Data excerpts

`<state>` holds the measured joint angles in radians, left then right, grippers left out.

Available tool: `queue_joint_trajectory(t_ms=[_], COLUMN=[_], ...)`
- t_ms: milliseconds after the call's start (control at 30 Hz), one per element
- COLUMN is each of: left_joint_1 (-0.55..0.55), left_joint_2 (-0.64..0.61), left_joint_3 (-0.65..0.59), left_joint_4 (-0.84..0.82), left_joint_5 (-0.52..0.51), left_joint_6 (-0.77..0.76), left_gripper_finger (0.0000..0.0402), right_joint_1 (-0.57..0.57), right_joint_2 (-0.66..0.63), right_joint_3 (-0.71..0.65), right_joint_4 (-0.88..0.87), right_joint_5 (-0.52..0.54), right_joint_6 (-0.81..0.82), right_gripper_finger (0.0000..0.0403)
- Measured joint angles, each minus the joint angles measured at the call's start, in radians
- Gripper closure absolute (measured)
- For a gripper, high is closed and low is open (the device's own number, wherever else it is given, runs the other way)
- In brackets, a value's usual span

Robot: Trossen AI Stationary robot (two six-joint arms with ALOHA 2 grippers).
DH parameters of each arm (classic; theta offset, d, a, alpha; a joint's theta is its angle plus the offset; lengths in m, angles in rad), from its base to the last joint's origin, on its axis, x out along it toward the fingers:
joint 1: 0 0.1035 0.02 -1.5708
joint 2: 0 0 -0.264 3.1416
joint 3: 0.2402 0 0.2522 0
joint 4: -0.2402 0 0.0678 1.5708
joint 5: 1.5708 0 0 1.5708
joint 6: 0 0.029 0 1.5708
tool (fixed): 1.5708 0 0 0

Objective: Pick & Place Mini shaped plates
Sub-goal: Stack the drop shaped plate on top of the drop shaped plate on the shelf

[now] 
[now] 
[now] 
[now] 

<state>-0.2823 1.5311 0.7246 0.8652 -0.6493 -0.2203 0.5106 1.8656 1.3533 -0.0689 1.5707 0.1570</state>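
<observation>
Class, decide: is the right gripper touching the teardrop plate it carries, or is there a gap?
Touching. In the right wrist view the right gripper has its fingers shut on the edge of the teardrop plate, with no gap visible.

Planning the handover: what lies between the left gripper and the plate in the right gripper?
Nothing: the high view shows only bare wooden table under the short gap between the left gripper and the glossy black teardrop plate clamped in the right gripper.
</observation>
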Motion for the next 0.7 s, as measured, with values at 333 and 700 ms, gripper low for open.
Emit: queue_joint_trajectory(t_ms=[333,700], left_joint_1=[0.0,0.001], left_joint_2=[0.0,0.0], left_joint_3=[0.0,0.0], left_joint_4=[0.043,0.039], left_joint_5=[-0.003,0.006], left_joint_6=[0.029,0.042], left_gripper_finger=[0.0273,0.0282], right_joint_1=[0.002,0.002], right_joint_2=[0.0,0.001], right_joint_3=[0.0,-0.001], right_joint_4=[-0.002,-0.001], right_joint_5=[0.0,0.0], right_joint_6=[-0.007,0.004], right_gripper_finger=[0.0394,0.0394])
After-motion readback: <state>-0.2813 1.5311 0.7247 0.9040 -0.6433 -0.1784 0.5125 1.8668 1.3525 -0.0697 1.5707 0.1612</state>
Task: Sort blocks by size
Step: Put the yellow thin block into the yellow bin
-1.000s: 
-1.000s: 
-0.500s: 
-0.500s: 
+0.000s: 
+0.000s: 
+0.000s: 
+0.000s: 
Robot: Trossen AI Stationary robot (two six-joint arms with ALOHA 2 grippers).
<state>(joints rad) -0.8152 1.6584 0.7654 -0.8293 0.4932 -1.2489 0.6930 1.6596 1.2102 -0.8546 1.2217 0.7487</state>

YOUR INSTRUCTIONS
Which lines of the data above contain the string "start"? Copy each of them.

OUTPUT OF THE TASK
- t_ms: milliseconds after the call's start (control at 30 Hz), one per element
- Measured joint angles, each minus the joint angles measured at the call's start, in radians

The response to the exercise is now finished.